*The problem*
Your output should be the lines from the start of the data through the line containing "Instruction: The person", exactly and nothing more.

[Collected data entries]

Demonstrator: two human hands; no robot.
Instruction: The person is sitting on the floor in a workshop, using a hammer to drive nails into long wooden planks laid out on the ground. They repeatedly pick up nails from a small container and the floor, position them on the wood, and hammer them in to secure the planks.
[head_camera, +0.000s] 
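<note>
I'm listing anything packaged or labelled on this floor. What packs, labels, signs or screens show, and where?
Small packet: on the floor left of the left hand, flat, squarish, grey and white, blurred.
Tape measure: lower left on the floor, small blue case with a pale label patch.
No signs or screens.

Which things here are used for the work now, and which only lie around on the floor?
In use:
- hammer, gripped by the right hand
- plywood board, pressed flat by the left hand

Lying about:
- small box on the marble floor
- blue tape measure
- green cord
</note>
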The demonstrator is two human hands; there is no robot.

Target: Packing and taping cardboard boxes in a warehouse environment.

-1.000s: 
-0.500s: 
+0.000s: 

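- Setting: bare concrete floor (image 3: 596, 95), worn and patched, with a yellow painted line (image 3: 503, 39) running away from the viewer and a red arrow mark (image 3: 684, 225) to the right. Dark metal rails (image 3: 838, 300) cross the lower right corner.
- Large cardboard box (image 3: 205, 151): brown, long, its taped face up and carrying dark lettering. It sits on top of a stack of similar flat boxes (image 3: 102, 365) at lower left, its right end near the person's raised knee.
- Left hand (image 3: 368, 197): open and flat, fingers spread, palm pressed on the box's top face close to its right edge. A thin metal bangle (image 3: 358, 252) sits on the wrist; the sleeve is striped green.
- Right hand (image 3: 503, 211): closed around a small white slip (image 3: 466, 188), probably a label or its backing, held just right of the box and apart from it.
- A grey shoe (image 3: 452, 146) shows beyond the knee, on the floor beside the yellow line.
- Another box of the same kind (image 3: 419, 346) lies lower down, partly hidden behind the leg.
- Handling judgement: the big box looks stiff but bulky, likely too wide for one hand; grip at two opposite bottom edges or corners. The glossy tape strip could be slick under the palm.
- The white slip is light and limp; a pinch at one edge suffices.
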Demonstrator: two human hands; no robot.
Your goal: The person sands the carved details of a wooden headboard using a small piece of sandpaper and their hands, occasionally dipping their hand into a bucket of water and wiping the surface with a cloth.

*Response to the task*
Demonstrator: two human hands; no robot.
Instruction: The person is sitting on the floor in a workshop, using a hammer to drive nails into long wooden planks laid out on the ground. They repeatedly pick up nails from a small container and the floor, position them on the wood, and hammer them in to secure the planks.

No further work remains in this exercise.